Pada masa jayanya, Baratan dikenal sebagai sebuah republik yang unik. Penduduknya merupakan orang Bali asli yang menolak sistem pembagian kasta. Mereka juga memeluk keyakinan religi tersendiri dan tetap setia menyembah dewa-dewa leluhur yang berbeda dari sistem keagamaan kerajaan-kerajaan besar di sekitarnya.

Sekitar 1.600 kepala keluarga hidup menetap di Baratan. Kehidupan mereka bertumpu pada keahlian menempa logam: emas, perak, dan tembaga. Hasil karya mereka terkenal di seluruh pulau karena keindahan dan ketahanannya. Dari kerja keras tanpa henti inilah Baratan mencapai tingkat kemakmuran yang tinggi, cukup untuk berdiri sebagai sebuah negara kecil yang mandiri dan disegani.

Namun, kemakmuran itu justru menabur benih kecemburuan.

** Kecemburuan Kerajaan-Kerajaan Besar

Kerajaan-kerajaan besar di sekeliling Baratan—Mengoei, Tabanan, dan Boeleleng—memandang negeri kecil itu sebagai ancaman. Kekayaan, kemandirian, dan kekuatan militernya menimbulkan iri yang semakin membesar.

Beberapa kali mereka mengerahkan ribuan pasukan untuk menyerang Baratan.

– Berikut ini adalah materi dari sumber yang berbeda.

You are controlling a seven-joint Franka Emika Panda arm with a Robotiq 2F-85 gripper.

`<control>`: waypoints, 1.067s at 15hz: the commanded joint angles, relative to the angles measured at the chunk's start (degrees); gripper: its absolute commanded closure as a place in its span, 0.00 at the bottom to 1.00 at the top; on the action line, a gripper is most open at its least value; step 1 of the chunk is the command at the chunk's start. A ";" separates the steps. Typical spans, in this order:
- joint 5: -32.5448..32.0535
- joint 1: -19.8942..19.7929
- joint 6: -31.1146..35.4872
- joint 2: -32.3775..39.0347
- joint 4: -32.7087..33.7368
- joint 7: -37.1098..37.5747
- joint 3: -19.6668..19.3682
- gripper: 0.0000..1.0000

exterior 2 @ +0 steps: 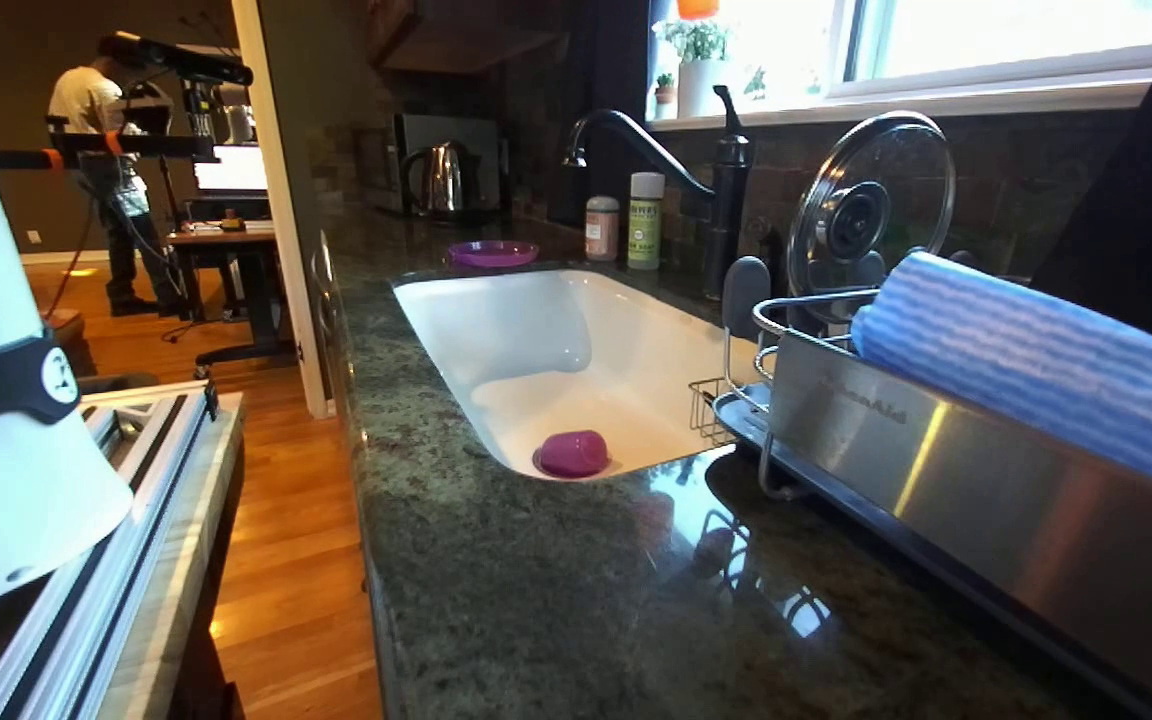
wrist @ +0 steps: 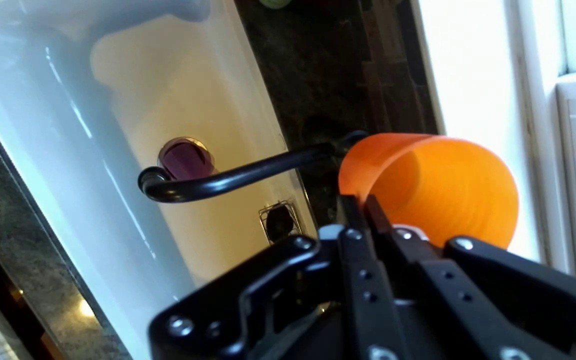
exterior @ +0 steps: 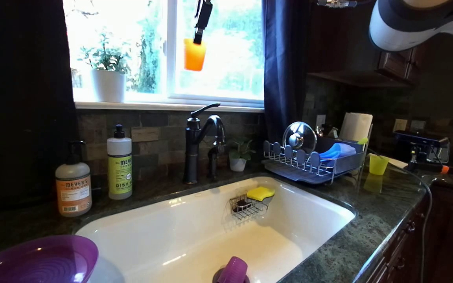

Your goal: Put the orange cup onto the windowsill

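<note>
- the orange cup [wrist: 448, 200] hangs below the gripper [wrist: 361, 200], mouth up and base down; in an exterior view it shows against the window [exterior: 230, 59], higher than the windowsill [exterior: 151, 105] and well apart from it;
- the gripper is clenched on one side of the cup's wall at the rim, one finger inside the mouth, its mate outside; so the body of the cup lies to the window side of the fingertips in the wrist view;
- the cup's long axis stands near upright, with a slight lean; the windowsill runs lengthwise beyond the sink [wrist: 158, 100] and the tap [wrist: 238, 175];
- in the wrist view the cup overlaps the windowsill's inner edge; whether its base is wholly over it, I cannot tell;
- the next move probably calls for a nudge toward the window, then a lowering, clear of the potted plant [exterior: 108, 84]
</note>
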 commanded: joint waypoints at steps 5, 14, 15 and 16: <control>1.27 -3.61 1.57 0.40 -0.73 -5.42 0.61 0.99; -0.02 -8.42 -0.05 5.14 0.73 -29.22 -0.37 0.99; -0.25 -8.55 0.34 5.64 0.88 -31.24 -0.58 0.99; -0.35 -8.74 0.67 6.13 1.01 -33.11 -0.78 0.99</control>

Namun setiap serangan selalu gagal. Keberanian penduduk Baratan mematahkan semua upaya penaklukan bersenjata. Negara kecil itu, meski tampak remeh di peta, terbukti sangat sulit ditundukkan.

Kegagalan demi kegagalan membuat para penyerang mengubah strategi. Jika kekuatan tidak berhasil, maka tipu daya dijadikan senjata.

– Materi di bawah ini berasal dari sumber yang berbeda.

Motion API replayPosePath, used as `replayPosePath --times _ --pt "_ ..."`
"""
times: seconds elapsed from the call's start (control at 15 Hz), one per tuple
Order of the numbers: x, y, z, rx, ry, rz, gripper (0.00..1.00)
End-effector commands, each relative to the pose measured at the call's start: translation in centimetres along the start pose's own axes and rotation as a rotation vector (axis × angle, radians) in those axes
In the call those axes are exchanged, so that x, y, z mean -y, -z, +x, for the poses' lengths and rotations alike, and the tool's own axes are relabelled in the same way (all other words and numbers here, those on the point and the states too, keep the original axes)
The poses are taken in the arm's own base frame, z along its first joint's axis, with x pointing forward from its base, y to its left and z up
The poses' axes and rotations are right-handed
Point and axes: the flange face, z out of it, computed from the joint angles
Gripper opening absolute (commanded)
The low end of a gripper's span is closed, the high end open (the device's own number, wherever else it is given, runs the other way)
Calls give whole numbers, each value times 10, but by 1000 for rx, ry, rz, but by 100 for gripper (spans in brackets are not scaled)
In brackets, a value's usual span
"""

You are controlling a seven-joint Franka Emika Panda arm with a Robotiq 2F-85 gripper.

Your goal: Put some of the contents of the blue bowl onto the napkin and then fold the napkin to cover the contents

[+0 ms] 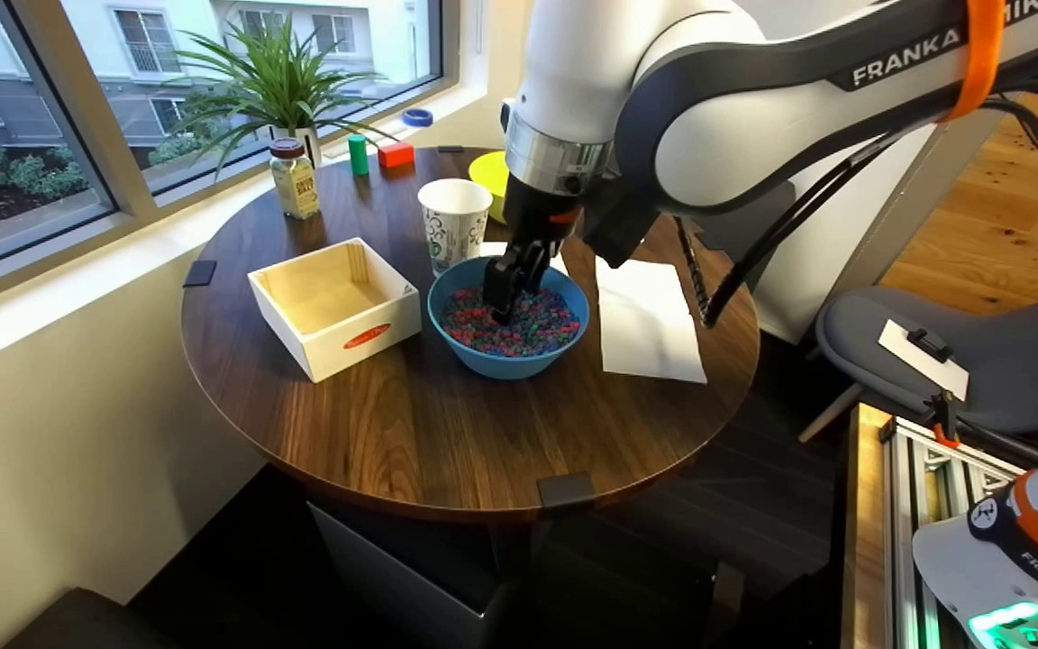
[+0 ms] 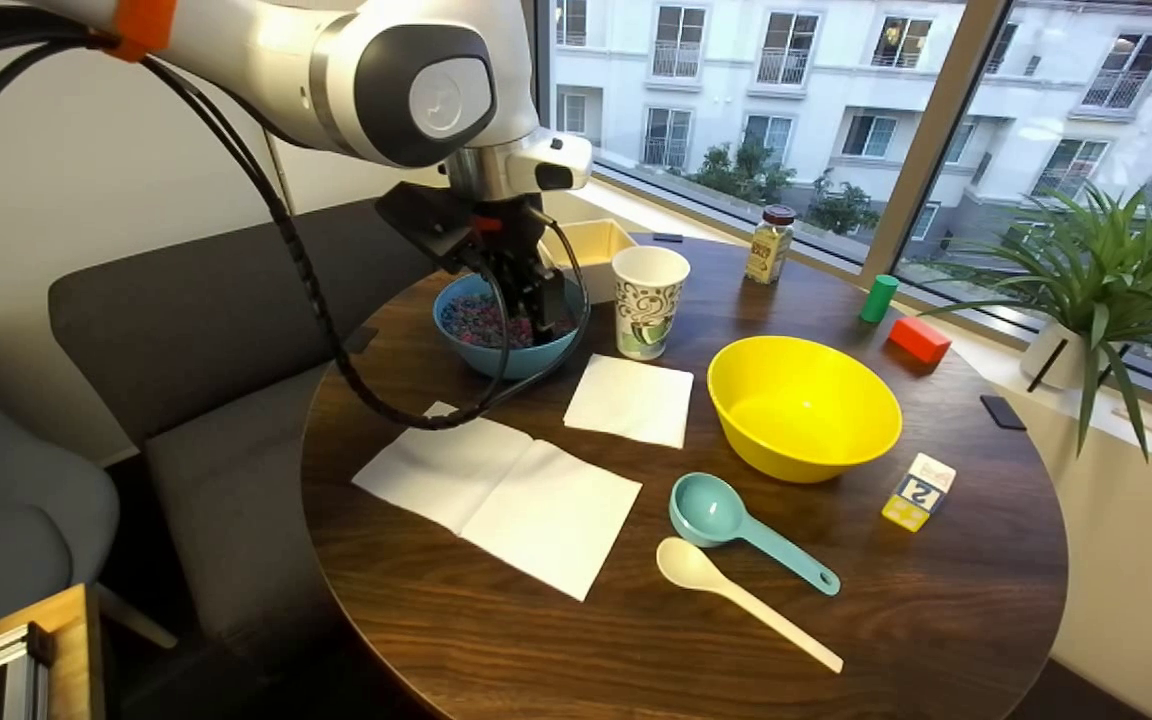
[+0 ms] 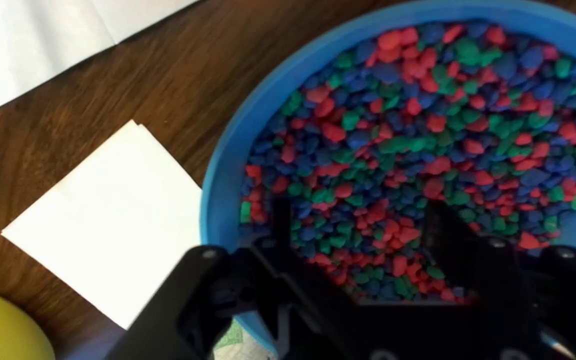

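At top left in the wrist view, the larger napkin lies flat on the table, a crease across it; it looks thin, light and floppy, apt to slide or crumple, so a corner or edge is the place to pinch. Near it is a small square napkin, probably spare. Farther right stands the blue bowl, its rim the natural hold, though it likely needs no lifting. Its pieces look hard and loose, easily lost from a pinch. There the claw is spread wide, gripping nothing; whether it touches them I cannot tell. In an exterior view the arm reaches in from the right, the claw slanting down into the bowl.
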Motion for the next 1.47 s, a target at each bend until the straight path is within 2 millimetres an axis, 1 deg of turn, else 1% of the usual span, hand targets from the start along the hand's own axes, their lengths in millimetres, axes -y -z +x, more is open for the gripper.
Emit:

** Perdamaian Palsu dan Tipu Muslihat

Baratan kemudian ditawari perjanjian damai. Perdamaian itu diterima dengan itikad baik. Hubungan antarnegara kembali tampak harmonis, bahkan disebut sebagai persahabatan. Aktivitas perdagangan pun kembali ramai seperti sedia kala. Ratusan pedagang dari berbagai wilayah berdatangan untuk menukar barang mereka dengan hasil logam Baratan.

Tanpa rasa curiga, penduduk Baratan menerima para pendatang itu sebagai tamu. Bahkan ketika jumlah mereka semakin membeludak, setiap rumah bersedia menampung empat hingga lima orang. Keramahan menjadi bagian dari kehidupan sosial masyarakat Bali saat itu—dan justru di situlah kehancuran disemai.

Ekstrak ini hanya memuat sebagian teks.